### Task description
Would you please copy each line of the listing that mentions "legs"?

### Information supplied
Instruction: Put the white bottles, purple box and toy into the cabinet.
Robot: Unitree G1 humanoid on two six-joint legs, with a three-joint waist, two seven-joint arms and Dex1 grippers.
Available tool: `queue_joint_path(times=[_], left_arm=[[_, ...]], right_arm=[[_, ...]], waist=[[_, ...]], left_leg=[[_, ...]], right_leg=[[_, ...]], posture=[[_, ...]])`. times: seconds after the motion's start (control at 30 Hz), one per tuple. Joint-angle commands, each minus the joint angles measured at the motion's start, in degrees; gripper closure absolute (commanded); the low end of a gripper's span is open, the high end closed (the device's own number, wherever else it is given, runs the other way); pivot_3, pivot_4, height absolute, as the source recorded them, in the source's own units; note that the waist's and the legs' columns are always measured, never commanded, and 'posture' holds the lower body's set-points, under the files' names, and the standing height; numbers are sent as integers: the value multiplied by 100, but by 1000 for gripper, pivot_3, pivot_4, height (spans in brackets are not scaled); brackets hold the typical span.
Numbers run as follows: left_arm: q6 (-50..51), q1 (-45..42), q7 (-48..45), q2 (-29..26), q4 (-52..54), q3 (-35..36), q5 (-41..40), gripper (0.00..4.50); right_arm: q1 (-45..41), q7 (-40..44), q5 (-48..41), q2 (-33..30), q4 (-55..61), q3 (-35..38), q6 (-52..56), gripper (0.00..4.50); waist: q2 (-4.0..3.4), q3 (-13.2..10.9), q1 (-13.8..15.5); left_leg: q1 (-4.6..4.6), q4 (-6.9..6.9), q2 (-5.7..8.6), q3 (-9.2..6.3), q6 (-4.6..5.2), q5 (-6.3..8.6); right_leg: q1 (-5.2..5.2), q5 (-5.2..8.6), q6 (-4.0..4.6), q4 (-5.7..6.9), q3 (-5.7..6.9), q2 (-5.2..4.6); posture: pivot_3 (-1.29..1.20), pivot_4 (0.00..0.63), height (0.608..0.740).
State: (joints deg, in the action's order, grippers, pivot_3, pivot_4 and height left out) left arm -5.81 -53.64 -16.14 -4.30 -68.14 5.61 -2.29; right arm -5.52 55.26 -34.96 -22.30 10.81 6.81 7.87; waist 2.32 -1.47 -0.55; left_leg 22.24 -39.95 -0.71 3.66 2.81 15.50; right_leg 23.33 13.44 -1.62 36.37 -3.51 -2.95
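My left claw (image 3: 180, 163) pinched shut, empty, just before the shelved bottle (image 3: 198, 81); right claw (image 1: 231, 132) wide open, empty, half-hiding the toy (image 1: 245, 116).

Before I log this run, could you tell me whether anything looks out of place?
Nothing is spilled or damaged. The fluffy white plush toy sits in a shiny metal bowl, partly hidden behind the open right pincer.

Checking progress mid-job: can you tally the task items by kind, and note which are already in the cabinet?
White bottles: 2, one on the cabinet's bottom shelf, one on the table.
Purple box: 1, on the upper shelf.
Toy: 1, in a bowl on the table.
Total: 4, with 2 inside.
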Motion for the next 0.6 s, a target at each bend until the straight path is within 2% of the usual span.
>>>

### Your solution
Robot: Unitree G1 humanoid on two six-joint legs, with a three-joint waist, two seven-joint arms and Dex1 grippers.
Available tool: `queue_joint_path(times=[_], left_arm=[[_, ...]], right_arm=[[_, ...]], waist=[[_, ...]], left_leg=[[_, ...]], right_leg=[[_, ...]], posture=[[_, ...]])`. times: seconds after the motion's start (control at 30 Hz), one per tuple. Joint-angle commands, each minus the joint angles measured at the motion's start, in degrees; gripper closure absolute (commanded); the low end of a gripper's span is open, the high end closed (the device's own number, wherever else it is given, runs the other way); pivot_3, pivot_4, height absolute, as the source recorded them, in the source's own units; note that the waist's and the legs' columns are always measured, never commanded, and 'posture' holds the lower body's set-points, under the files' names, and the standing height; numbers are sent as integers: the value multiplied by 100, but by 1000 for gripper, pivot_3, pivot_4, height (spans in brackets are not scaled); brackets hold the typical span.

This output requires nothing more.